Which lines of the data contain the string "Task"? Show each of them.

Collected data
______

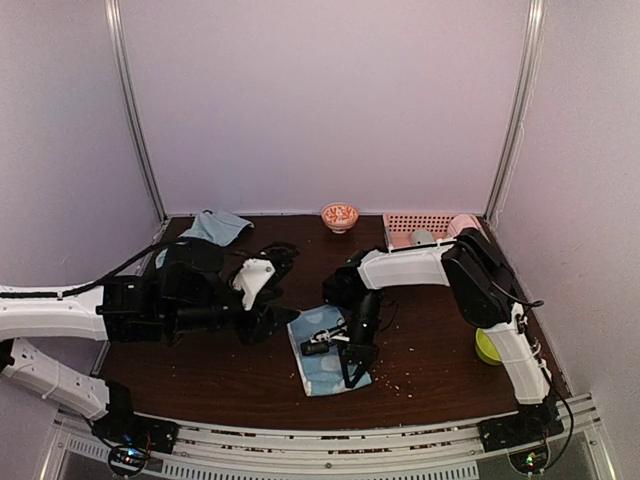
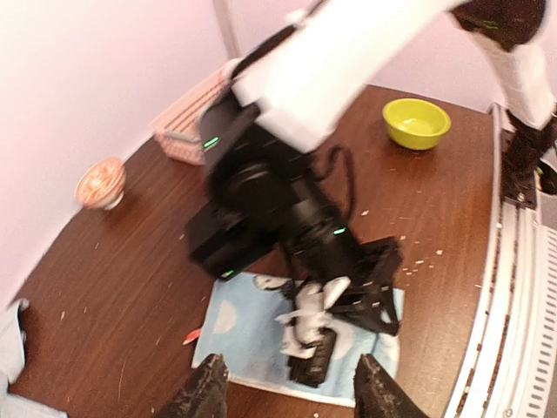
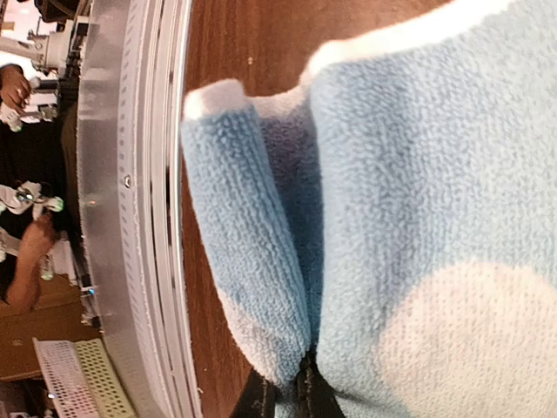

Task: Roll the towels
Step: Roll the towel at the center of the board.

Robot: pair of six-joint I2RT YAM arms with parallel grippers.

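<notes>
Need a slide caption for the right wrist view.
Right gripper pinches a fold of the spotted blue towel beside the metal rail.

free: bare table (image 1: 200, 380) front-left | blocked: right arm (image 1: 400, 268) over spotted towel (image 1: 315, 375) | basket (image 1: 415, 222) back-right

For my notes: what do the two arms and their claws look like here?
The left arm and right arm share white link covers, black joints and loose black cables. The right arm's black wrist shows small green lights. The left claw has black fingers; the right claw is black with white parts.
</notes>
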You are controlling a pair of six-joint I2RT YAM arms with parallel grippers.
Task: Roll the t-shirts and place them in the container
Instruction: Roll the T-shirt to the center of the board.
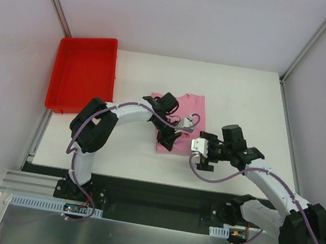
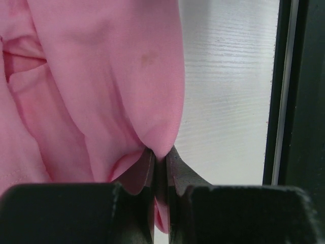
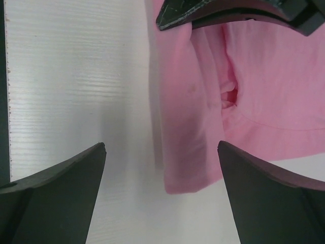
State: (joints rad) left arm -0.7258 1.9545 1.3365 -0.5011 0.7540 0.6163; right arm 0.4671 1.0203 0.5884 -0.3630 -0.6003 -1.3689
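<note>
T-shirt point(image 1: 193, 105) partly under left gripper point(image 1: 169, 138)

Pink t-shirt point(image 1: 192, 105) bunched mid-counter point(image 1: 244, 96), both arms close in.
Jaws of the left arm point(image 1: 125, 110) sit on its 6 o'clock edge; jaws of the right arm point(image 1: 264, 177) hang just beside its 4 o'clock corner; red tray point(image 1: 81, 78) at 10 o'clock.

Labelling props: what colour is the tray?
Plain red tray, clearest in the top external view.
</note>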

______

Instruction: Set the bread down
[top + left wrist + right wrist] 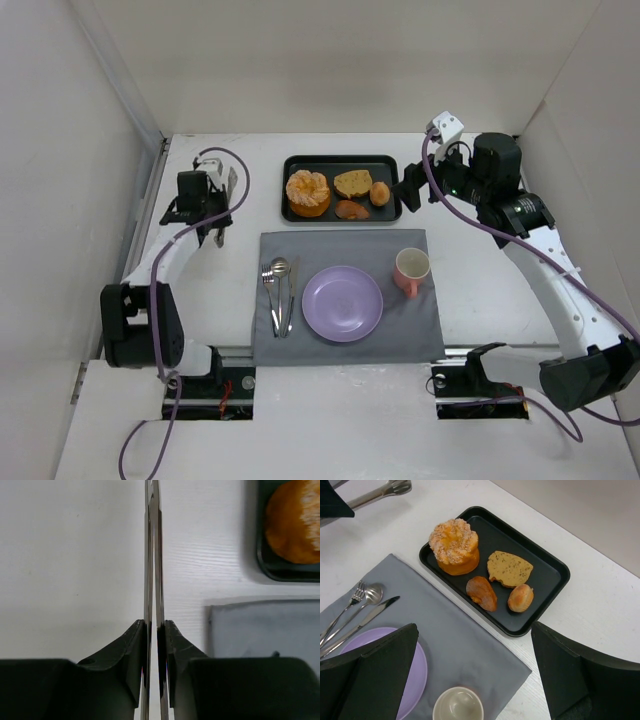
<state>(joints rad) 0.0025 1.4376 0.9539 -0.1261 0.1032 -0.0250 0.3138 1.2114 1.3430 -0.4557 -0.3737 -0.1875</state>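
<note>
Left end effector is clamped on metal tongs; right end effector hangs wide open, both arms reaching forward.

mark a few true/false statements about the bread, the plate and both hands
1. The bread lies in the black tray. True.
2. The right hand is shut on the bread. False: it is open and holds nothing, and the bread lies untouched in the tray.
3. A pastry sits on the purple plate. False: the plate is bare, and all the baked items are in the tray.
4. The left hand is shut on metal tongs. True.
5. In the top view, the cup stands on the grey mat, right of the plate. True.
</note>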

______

RESULT BELOW =
Task: Roll the towels
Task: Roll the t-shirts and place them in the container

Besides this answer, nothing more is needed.